## ASSIGNED TASK
Below is a block of entries; repeat exactly the lines starting at the line that contains "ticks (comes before" and ending at the line that contains "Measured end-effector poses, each", both included.

Collected data:
◆ ◆ ◆
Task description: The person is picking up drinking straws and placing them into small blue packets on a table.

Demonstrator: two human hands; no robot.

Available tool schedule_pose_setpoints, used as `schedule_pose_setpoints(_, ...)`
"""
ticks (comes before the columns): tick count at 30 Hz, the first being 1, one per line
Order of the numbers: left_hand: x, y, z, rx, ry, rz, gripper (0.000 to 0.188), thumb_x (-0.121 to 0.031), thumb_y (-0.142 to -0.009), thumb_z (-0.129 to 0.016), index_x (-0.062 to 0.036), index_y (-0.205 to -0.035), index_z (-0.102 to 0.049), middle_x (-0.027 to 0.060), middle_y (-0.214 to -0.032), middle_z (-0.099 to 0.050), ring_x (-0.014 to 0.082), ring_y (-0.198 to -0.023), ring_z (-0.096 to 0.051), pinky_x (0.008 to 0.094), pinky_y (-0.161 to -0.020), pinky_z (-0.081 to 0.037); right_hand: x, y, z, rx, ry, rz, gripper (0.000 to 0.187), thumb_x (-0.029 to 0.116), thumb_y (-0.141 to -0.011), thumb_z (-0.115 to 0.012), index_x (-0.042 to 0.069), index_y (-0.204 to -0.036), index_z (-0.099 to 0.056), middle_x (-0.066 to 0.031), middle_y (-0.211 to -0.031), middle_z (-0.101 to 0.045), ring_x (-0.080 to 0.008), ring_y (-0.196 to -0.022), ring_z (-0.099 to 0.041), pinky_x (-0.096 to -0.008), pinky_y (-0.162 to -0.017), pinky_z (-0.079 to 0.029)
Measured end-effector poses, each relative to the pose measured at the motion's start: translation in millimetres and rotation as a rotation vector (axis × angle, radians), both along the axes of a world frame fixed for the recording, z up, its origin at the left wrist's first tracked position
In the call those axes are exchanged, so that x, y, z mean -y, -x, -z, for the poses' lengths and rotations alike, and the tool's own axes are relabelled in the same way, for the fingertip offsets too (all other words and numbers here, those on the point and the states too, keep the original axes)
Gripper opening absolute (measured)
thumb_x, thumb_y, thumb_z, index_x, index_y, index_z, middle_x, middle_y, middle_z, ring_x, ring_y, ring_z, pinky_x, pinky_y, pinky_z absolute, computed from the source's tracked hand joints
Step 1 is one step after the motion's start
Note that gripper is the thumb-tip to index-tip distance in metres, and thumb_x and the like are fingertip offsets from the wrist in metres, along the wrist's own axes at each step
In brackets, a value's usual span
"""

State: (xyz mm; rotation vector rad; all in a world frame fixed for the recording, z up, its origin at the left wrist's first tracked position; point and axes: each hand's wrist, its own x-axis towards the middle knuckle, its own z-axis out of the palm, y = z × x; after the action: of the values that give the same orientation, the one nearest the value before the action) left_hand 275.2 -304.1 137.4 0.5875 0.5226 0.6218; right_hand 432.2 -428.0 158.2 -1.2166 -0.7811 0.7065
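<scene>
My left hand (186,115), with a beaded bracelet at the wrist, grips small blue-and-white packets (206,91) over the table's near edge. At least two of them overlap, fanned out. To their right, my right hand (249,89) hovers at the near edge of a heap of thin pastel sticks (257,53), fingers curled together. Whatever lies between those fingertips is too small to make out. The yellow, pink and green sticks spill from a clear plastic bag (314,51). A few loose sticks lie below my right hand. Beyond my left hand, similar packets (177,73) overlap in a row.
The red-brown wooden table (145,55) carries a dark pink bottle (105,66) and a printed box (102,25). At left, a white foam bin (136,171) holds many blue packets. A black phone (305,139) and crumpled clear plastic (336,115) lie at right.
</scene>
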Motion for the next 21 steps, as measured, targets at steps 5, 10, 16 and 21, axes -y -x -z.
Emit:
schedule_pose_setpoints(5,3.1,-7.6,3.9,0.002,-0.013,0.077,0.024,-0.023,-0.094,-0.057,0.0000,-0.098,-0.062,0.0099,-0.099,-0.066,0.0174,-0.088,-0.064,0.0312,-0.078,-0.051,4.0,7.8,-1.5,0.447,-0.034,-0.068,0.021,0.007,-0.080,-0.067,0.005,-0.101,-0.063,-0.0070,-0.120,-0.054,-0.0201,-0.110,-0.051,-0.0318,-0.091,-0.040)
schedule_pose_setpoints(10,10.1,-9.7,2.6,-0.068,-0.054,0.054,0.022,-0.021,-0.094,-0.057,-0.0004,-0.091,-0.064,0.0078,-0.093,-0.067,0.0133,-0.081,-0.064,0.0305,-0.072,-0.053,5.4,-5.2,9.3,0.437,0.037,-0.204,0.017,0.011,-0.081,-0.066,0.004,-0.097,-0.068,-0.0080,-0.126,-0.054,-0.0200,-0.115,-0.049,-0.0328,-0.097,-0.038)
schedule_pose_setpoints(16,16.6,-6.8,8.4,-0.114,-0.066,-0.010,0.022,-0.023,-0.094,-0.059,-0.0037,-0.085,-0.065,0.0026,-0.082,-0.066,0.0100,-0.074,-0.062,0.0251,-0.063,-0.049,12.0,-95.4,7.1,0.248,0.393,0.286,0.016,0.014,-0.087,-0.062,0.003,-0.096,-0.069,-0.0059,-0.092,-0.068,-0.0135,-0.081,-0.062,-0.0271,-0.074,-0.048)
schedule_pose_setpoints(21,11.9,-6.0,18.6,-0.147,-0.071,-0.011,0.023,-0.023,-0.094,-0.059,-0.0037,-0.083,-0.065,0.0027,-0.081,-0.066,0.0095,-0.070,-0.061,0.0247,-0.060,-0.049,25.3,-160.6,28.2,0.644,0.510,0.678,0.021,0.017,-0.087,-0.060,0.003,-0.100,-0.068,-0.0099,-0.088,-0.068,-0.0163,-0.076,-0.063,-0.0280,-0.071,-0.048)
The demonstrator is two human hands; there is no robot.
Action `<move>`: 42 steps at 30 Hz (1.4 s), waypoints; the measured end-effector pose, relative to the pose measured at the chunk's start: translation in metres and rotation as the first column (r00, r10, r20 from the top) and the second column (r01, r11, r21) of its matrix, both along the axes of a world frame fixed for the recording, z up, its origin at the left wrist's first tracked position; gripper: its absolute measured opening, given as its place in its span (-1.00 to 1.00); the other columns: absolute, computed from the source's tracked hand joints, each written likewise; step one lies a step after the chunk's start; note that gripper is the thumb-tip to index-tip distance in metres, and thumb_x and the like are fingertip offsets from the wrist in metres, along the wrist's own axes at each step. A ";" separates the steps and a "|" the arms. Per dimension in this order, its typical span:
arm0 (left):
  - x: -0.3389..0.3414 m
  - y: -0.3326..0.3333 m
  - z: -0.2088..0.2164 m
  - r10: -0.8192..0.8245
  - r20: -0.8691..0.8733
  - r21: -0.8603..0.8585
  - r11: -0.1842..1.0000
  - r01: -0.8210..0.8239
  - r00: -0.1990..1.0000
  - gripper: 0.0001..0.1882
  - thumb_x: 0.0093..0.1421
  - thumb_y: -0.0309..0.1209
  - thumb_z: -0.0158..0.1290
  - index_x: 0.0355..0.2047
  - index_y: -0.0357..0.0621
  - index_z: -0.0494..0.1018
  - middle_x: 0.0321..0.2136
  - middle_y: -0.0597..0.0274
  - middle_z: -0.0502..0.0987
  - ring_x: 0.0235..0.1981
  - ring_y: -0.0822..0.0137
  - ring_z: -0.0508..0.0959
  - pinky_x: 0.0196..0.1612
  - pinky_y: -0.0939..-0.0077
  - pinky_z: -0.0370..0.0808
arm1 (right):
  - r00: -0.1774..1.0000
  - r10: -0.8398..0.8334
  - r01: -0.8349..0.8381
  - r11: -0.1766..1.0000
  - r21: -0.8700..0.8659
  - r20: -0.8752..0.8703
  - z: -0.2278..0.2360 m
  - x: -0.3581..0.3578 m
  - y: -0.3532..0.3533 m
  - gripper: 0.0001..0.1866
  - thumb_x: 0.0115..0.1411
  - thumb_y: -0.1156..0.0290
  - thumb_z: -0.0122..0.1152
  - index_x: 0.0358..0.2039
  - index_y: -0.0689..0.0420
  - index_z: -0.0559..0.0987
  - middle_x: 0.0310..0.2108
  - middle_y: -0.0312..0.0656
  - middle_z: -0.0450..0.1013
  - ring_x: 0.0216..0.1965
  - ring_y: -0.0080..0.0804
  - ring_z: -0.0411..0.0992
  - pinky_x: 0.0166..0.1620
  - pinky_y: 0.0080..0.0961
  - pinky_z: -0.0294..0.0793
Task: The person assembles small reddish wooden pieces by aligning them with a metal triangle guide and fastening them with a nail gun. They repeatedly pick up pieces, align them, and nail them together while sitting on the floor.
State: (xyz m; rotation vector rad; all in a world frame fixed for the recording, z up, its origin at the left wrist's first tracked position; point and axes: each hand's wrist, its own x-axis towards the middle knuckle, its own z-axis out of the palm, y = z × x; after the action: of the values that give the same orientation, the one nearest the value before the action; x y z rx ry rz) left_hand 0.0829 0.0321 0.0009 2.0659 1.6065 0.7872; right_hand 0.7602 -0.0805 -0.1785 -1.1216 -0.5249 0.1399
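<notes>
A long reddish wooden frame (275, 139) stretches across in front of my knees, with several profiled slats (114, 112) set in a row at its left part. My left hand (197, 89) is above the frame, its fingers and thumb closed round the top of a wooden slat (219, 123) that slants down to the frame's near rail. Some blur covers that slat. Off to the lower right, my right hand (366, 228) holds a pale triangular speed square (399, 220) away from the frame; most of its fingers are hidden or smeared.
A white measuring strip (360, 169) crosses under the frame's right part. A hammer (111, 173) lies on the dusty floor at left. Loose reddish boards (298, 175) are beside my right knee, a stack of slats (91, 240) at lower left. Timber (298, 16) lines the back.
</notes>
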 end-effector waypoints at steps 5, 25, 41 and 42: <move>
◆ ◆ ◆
## EXERCISE SOLUTION
ticks (comes before the columns): tick count at 30 Hz, the first being 1, one per line
Order of the numbers: left_hand: x, y, z, rx, ry, rz, gripper (0.000 to 0.188), thumb_x (-0.121 to 0.031), thumb_y (-0.142 to -0.009), thumb_z (-0.129 to 0.016), index_x (-0.062 to 0.036), index_y (-0.205 to -0.035), index_z (-0.102 to 0.049), middle_x (-0.027 to 0.060), middle_y (-0.214 to -0.032), middle_z (-0.099 to 0.050), ring_x (-0.014 to 0.082), ring_y (-0.198 to -0.023), ring_z (-0.096 to 0.051), pinky_x (0.008 to 0.094), pinky_y (-0.161 to -0.020), pinky_z (-0.081 to 0.037); right_hand: x, y, z, rx, ry, rz, gripper (0.000 to 0.187), thumb_x (-0.029 to 0.116), thumb_y (-0.141 to -0.011), thumb_z (-0.115 to 0.012), index_x (-0.042 to 0.069), index_y (-0.204 to -0.036), index_z (-0.099 to 0.056), middle_x (-0.066 to 0.031), middle_y (-0.211 to -0.031), middle_z (-0.101 to 0.045), ring_x (-0.080 to 0.008), ring_y (-0.196 to -0.022), ring_z (-0.099 to 0.041), pinky_x (-0.096 to -0.008), pinky_y (-0.162 to -0.017), pinky_z (-0.079 to 0.029)
Measured end-effector poses, each relative to the pose measured at the motion's start: translation in millimetres and rotation as a rotation vector (axis × angle, radians), both along the axes of a world frame fixed for the recording, z up, its origin at the left wrist's first tracked position

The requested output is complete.